Required work. In this exercise, reproduce the whole listing exactly.

Recorded data.
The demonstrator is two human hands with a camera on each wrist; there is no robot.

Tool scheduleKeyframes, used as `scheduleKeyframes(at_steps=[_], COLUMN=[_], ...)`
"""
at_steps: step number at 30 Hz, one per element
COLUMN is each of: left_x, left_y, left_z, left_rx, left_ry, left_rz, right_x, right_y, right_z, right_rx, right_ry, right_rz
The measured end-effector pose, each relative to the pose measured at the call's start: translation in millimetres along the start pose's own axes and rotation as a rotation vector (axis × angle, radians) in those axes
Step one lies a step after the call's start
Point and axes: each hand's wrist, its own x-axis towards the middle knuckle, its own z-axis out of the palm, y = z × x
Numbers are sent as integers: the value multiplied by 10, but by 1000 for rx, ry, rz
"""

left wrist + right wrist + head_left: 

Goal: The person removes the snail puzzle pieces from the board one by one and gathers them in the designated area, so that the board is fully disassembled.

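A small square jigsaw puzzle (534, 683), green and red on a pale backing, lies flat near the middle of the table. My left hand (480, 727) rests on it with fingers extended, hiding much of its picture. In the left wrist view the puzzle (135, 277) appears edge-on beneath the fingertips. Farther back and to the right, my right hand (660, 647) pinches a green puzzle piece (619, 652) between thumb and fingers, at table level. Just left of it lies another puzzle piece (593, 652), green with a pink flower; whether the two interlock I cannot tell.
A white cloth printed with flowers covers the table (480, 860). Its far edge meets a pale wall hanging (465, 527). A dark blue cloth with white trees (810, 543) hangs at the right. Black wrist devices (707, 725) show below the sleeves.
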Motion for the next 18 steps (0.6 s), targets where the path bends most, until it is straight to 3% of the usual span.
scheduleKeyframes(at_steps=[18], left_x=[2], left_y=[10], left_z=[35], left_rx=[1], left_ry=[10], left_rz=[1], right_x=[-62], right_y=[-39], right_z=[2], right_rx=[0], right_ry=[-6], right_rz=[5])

Solved exercise.
The demonstrator is two human hands with a camera on each wrist; there is no robot.

Tool scheduleKeyframes, used as `scheduleKeyframes(at_steps=[_], COLUMN=[_], ...)`
"""
at_steps: step number at 30 Hz, one per element
COLUMN is each of: left_x, left_y, left_z, left_rx, left_ry, left_rz, right_x, right_y, right_z, right_rx, right_ry, right_rz
The measured end-effector pose, each relative to the pose measured at the call's start: translation in millimetres along the start pose's own axes and rotation as a rotation vector (axis × angle, radians) in those axes
Step one lies a step after the call's start
Point and axes: each hand's wrist, its own x-axis towards the middle knuckle, its own z-axis out of the palm, y = z × x
Numbers are sent as integers: the value multiplied by 10, but by 1000 for rx, ry, rz
"""

left wrist + right wrist + head_left: 

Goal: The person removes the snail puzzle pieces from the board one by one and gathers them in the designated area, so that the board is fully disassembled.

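A small square jigsaw puzzle (534, 683), green and red on a pale backing, lies flat near the middle of the table. My left hand (480, 727) rests on it with fingers extended, hiding much of its picture. In the left wrist view the puzzle (135, 277) appears edge-on beneath the fingertips. Farther back and to the right, my right hand (660, 647) pinches a green puzzle piece (619, 652) between thumb and fingers, at table level. Just left of it lies another puzzle piece (593, 652), green with a pink flower; whether the two interlock I cannot tell.
A white cloth printed with flowers covers the table (480, 860). Its far edge meets a pale wall hanging (465, 527). A dark blue cloth with white trees (810, 543) hangs at the right. Black wrist devices (707, 725) show below the sleeves.
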Motion for the next 18 steps (0.6 s), targets where the path bends most, until it is straight to 3% of the usual span.
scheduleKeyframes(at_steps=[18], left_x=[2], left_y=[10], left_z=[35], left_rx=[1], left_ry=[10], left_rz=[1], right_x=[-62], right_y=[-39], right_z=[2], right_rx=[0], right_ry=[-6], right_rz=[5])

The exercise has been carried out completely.